What you should do:
In the records that follow, locate every line with "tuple" and extract it.
^^^^^^^^^^^^^^^^
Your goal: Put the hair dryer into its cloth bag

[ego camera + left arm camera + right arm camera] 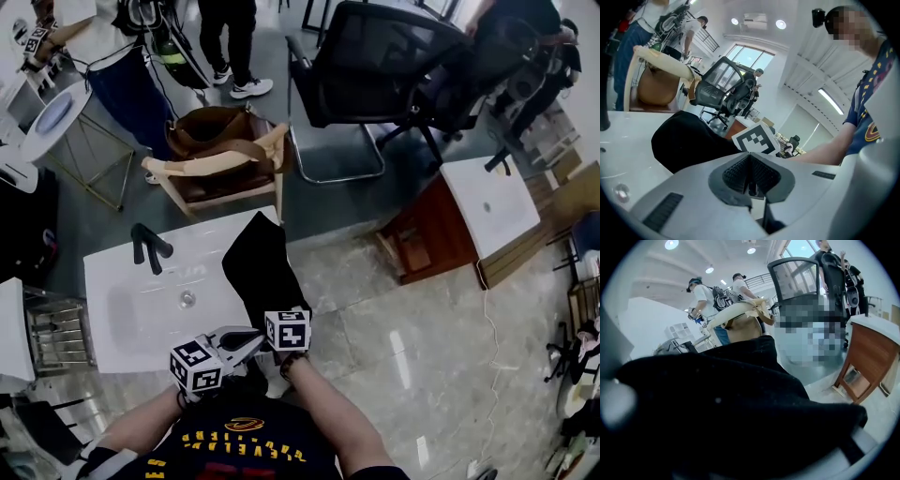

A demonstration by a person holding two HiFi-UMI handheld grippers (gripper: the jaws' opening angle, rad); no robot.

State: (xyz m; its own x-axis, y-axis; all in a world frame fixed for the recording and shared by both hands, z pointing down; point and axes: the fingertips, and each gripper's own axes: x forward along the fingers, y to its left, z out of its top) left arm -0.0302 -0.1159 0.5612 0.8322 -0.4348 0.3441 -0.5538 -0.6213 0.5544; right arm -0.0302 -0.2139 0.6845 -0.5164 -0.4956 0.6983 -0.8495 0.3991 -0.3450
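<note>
The hair dryer [150, 246] lies flat at the upper left of the white table [141, 309], well apart from both pairs of jaws. It is outside the cloth bag [261, 262]. Its two black limbs meet at the upper end and splay toward the bottom of the frame. From here I can't tell which limb is the nozzle.

The bag is a limp black shape along the table's right edge. Its long axis runs up and down the frame with a slight slant, and its lower end reaches the right gripper [284, 323]. What is inside it can't be seen.

In the right gripper view the black cloth [740, 404] fills the whole lower frame and lies over the jaws. No view shows whether they are clamped on it or just under it.

The left gripper [251, 339] sits just left of the right one, at the bottom centre of the head view. In its own view its jaws [750, 176] are pressed together, and the bag [689, 140] lies beyond them to the upper left.

At the upper centre of the head view, a brown bag [211, 127] rests on a pale wooden chair [202, 169].
</note>
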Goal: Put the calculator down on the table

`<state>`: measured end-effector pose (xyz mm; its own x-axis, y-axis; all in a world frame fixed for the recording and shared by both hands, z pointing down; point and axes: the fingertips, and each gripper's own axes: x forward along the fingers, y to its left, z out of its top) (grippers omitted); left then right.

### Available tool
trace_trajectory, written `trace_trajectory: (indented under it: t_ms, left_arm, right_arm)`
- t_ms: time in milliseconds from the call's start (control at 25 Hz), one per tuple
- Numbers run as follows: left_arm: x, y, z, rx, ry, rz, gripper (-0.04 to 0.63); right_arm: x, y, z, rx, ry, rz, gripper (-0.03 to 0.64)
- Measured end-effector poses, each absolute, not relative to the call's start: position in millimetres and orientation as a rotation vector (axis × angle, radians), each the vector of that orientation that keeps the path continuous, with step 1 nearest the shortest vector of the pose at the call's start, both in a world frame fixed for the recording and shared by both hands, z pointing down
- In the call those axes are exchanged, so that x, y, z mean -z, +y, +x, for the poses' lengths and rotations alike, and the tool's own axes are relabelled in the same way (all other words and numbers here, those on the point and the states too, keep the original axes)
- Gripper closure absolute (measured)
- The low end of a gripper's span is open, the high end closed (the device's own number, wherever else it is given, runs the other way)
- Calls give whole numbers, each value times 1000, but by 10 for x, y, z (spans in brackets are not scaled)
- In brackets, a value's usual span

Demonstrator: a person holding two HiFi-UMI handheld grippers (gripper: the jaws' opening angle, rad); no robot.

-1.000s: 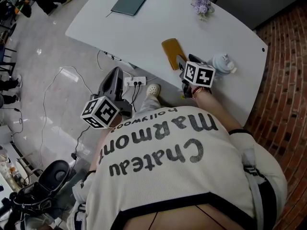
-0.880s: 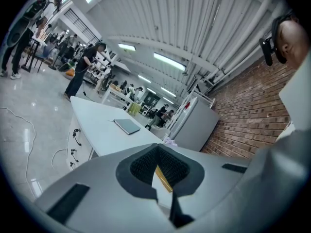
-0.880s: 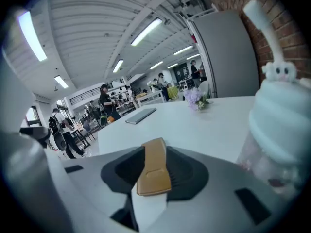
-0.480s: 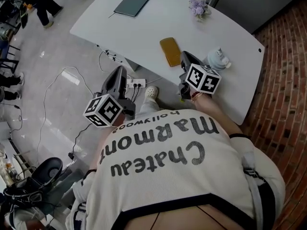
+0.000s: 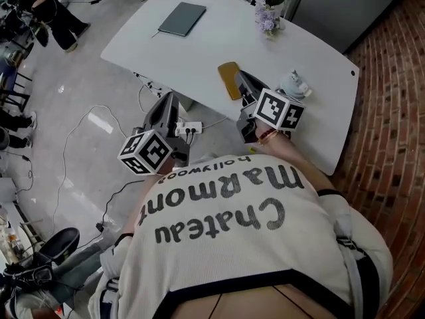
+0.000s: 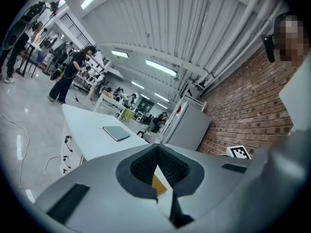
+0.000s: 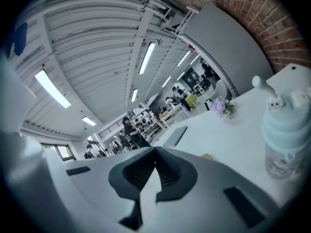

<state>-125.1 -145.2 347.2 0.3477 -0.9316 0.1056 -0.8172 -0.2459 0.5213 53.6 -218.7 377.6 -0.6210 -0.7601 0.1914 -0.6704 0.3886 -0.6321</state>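
Observation:
The calculator [image 5: 229, 80], a flat yellow-orange slab, lies on the white table [image 5: 199, 52] near its front edge. A sliver of the calculator [image 6: 159, 184] shows past the left jaws, and a corner of the calculator [image 7: 206, 156] shows past the right jaws. My right gripper [image 5: 242, 77] hovers just right of the calculator, raised off the table, shut with nothing in it. In the right gripper view, my right gripper [image 7: 155, 152] points roughly level across the tabletop. My left gripper [image 5: 169, 98] hangs over the floor in front of the table edge, shut and empty. In its own view, my left gripper [image 6: 156, 148] points towards the table.
A dark notebook [image 5: 182, 18] lies at the far left of the table and a small bunch of purple flowers [image 5: 267, 20] at the back. A pale blue bottle [image 5: 294, 84] stands right of my right gripper. A power strip [image 5: 188, 127] and cables lie on the floor below.
My right gripper has lifted off the calculator's near end and risen; the calculator stays flat on the table. My left gripper has moved up a little towards the table edge.

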Motion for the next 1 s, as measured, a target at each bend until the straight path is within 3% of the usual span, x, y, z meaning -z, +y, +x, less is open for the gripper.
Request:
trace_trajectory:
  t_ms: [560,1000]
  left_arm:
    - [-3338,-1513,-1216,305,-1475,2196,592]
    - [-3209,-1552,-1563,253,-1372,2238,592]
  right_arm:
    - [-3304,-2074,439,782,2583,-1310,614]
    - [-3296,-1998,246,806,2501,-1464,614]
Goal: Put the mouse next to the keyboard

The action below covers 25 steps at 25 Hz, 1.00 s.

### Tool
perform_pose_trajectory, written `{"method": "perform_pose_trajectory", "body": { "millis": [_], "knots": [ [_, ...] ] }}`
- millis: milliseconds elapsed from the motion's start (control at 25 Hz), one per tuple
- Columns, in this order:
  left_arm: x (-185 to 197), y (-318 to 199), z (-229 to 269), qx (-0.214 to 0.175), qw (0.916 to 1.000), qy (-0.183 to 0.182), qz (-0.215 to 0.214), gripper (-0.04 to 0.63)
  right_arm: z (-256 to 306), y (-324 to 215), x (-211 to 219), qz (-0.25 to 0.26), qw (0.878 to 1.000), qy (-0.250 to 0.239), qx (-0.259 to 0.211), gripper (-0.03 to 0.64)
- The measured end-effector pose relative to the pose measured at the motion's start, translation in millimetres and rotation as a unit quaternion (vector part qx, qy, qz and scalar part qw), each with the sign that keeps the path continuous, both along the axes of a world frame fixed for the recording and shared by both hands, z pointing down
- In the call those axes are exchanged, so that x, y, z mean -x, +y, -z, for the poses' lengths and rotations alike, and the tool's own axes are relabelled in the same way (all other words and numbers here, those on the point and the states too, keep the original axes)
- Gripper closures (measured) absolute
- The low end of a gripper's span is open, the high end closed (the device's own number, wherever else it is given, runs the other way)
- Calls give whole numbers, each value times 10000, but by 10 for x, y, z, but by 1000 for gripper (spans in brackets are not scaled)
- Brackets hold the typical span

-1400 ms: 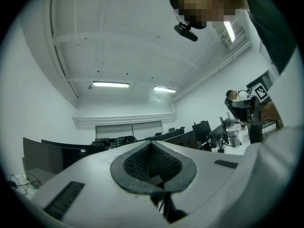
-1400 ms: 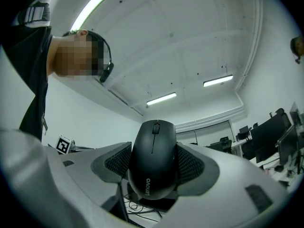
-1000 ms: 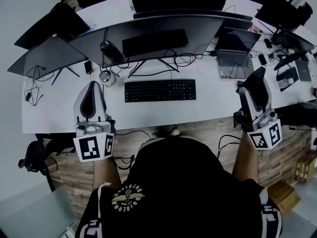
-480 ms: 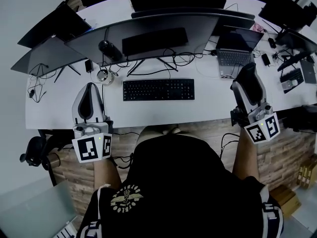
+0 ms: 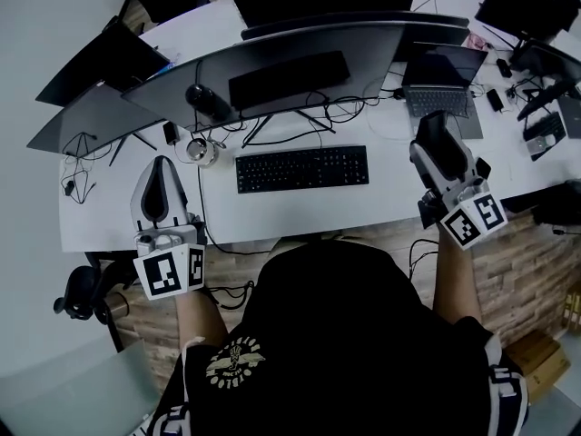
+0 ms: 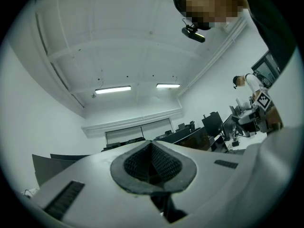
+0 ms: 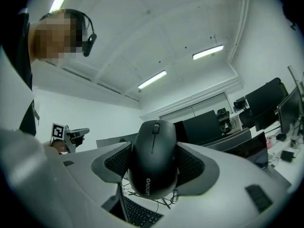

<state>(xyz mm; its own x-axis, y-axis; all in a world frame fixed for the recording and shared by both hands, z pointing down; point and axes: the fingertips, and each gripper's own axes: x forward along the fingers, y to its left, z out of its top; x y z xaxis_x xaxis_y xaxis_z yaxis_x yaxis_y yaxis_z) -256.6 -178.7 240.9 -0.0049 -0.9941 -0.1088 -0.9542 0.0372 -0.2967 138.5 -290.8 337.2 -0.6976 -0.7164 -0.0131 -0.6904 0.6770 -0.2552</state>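
The right gripper (image 7: 153, 163) is shut tight on the mouse (image 7: 153, 151). Its two gray pads press on the mouse's sides. The right gripper view shows this well. The mouse is black and smooth, with a rounded shape. It has a small wheel near its far end and small white letters near its close end. Its top faces the camera.

In the head view, the mouse is only a dark bit at the front of the right gripper (image 5: 434, 136). But that view shows where it is. It is held over the right part of the white desk (image 5: 300, 212). It is to the right of the black keyboard (image 5: 302, 168) and apart from it, near the laptop (image 5: 440, 98).

The left gripper (image 5: 162, 173) is over the left part of the desk, left of the keyboard. The left gripper view shows its pads (image 6: 164, 164) pressed together, and nothing is between them. Behind them are the ceiling lights (image 6: 113, 89).
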Motion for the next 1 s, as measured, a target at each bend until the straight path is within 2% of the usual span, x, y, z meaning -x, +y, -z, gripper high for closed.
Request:
{"method": "perform_pose_trajectory", "body": {
  "millis": [280,640,1000],
  "knots": [
    [55,-96,-58,32,9999,12,-109,594,-366,-55,156,41,9985,241,485,322],
    [246,-156,-279,193,9998,36,67,594,-842,-199,305,34,9964,457,714,322],
    [27,-406,-568,271,9995,-54,-126,594,-1177,-310,315,-3,9924,834,909,322]
  ]
}}
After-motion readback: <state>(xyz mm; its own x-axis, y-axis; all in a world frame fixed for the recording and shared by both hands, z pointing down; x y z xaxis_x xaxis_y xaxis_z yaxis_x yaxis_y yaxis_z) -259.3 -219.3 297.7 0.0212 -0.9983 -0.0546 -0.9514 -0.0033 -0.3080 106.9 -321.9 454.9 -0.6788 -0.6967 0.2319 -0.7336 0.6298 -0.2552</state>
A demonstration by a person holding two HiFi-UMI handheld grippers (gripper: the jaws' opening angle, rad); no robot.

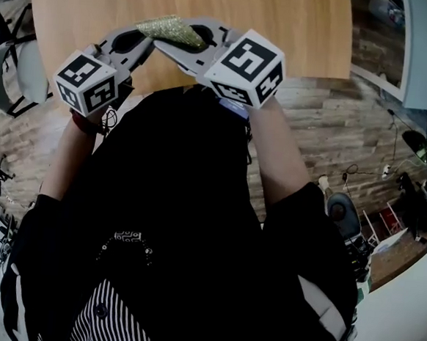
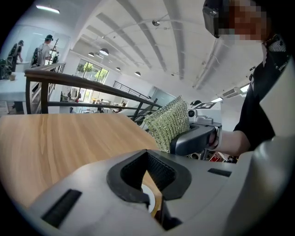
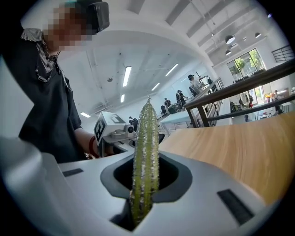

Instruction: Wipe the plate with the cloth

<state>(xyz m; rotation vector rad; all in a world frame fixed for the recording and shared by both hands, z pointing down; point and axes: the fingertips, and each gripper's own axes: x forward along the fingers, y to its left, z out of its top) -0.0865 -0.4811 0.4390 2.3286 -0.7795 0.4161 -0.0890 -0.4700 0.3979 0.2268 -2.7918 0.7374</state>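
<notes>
While the right tool is clenched on the cloth, gripping it edge-on near its lower end, the left tool has its jaws drawn almost together with nothing between them; only a thin slit shows, with a pale round patch behind it that I cannot identify. Both tools are held close together above the near edge of the wooden desk, the cloth's free part reaching across toward the left tool. It is a green-gold, glittery knit, and looks light and soft, yet springy enough to stand up from the jaws, with a rough weave unlikely to slip. Holding it near one edge leaves a broad face free for wiping. No plate appears in any view; it would probably be stiff, smooth and breakable, so best steadied at its rim.
</notes>
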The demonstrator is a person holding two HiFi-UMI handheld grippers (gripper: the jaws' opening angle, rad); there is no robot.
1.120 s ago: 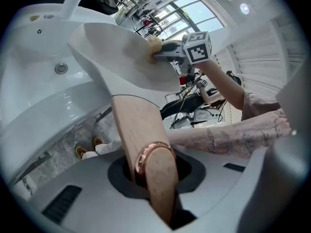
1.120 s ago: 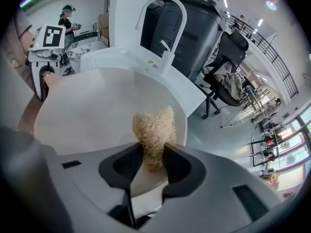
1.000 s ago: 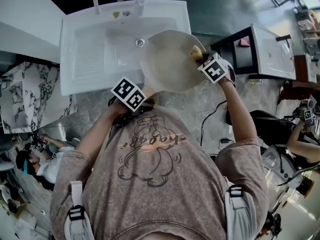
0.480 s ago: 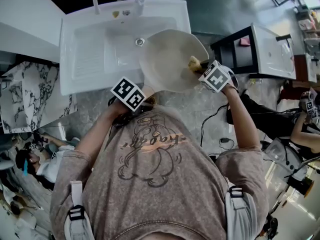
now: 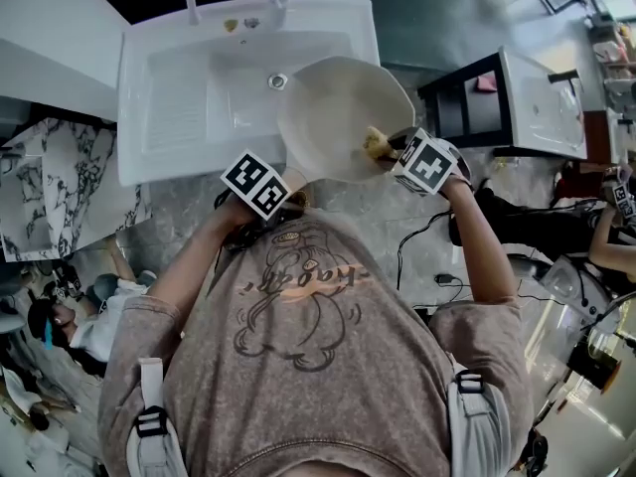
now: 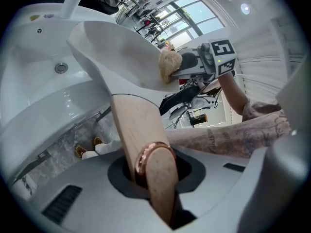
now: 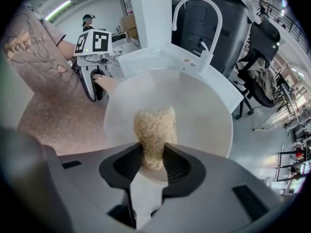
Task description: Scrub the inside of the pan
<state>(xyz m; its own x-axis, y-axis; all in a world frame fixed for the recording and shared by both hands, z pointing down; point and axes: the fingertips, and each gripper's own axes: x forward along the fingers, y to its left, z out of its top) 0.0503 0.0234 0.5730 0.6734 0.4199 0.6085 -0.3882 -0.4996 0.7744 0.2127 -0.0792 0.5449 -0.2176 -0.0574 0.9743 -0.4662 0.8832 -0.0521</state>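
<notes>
Head view: the pan (image 5: 333,107), a round, pale, smooth-looking bowl shape, sits in the upper middle of the frame, tilted over the right end of the white sink (image 5: 149,117) and partly past its rim. The left gripper (image 5: 270,193) meets it from the lower left. The right gripper (image 5: 405,157) comes in at its lower right edge, pressing a tan scrubber (image 5: 375,144) against the inner wall near the rim. I judge that scrubbing is under way, with the pad working the right side only. The drain (image 5: 277,83) shows just left of the pan.

Left gripper view: the jaws are clamped on the handle (image 6: 138,130), a flat, matte, light wooden bar with a copper-coloured ring (image 6: 146,155) near its end. It rises toward the upper left, where the pan's glossy interior opens, with the scrubber touching its far wall.

Right gripper view: the jaws pinch the scrubber, a coarse wad of straw-like fibres whose tip rests on the pan's smooth cream floor at mid-frame. A curved white faucet (image 7: 194,11) stands behind, at the upper middle.

The next move likely calls for sweeping the pad across the floor and the far wall under steady pressure, while the left grip stays firm so the tilted pan does not swing
</notes>
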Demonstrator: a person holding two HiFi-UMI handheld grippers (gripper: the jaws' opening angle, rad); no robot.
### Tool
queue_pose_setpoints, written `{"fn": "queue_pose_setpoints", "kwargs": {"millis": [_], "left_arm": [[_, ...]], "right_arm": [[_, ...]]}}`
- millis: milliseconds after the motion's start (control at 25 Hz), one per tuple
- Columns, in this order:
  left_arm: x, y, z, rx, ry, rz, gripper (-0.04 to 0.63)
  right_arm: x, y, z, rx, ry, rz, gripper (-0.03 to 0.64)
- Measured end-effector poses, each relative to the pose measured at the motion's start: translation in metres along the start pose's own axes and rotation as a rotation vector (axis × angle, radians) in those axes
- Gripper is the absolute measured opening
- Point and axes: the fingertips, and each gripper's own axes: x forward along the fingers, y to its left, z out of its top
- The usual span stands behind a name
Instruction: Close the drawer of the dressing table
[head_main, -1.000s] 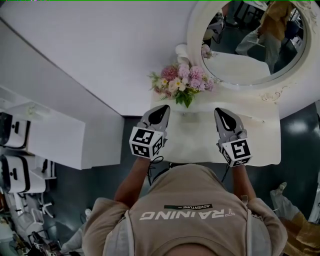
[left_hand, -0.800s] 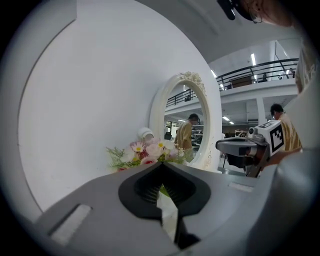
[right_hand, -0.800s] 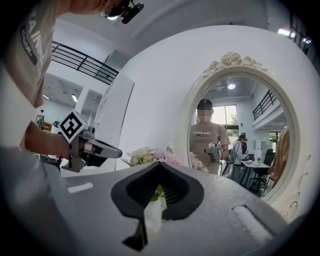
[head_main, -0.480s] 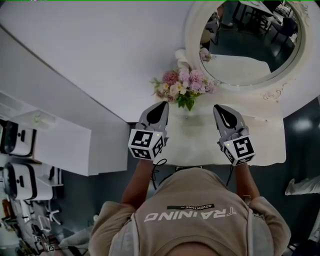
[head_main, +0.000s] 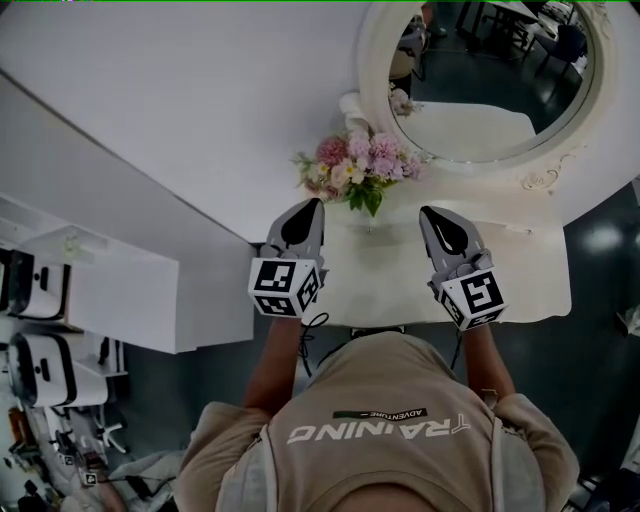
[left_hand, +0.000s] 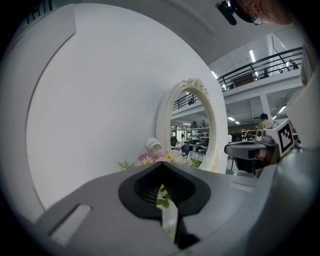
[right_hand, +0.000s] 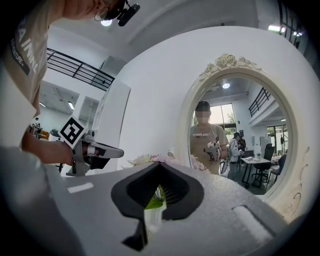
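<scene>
The white dressing table (head_main: 400, 285) stands against the wall, with my body over its front edge; no drawer shows in any view. My left gripper (head_main: 311, 204) hovers over the tabletop's left part, jaws shut on nothing. My right gripper (head_main: 429, 212) hovers over the right part, also shut and empty. Both point toward the pink flower bouquet (head_main: 356, 168) at the back of the table. In the left gripper view the left gripper (left_hand: 163, 166) faces the bouquet (left_hand: 155, 158), with the right gripper (left_hand: 248, 148) beside it. The right gripper view has the right gripper (right_hand: 159, 166) low in the frame and the left gripper (right_hand: 97, 150) at the left.
An oval mirror (head_main: 490, 80) in a carved white frame hangs behind the table. A white wall (head_main: 200, 110) runs to the left. White shelving and chairs (head_main: 40, 330) stand at the far left on the dark floor (head_main: 600, 300).
Both grippers have shifted slightly left and toward the bouquet, still shut. The person reflected in the mirror has left it in the head view.
</scene>
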Motion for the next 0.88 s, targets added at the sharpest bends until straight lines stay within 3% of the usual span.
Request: {"fn": "queue_pose_setpoints", "kwargs": {"millis": [880], "left_arm": [[-0.001,-0.010,-0.015,-0.031,0.034,-0.011,0.018]], "right_arm": [[0.002,0.001,-0.020,0.046,0.040,0.036,0.002]]}}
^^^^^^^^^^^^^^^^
Your solution:
- t_ms: time in milliseconds from the call's start (control at 25 Hz), one per tuple
- millis: milliseconds elapsed from the motion's start (control at 25 Hz), one per tuple
- millis: milliseconds after the motion's start (control at 25 Hz), one per tuple

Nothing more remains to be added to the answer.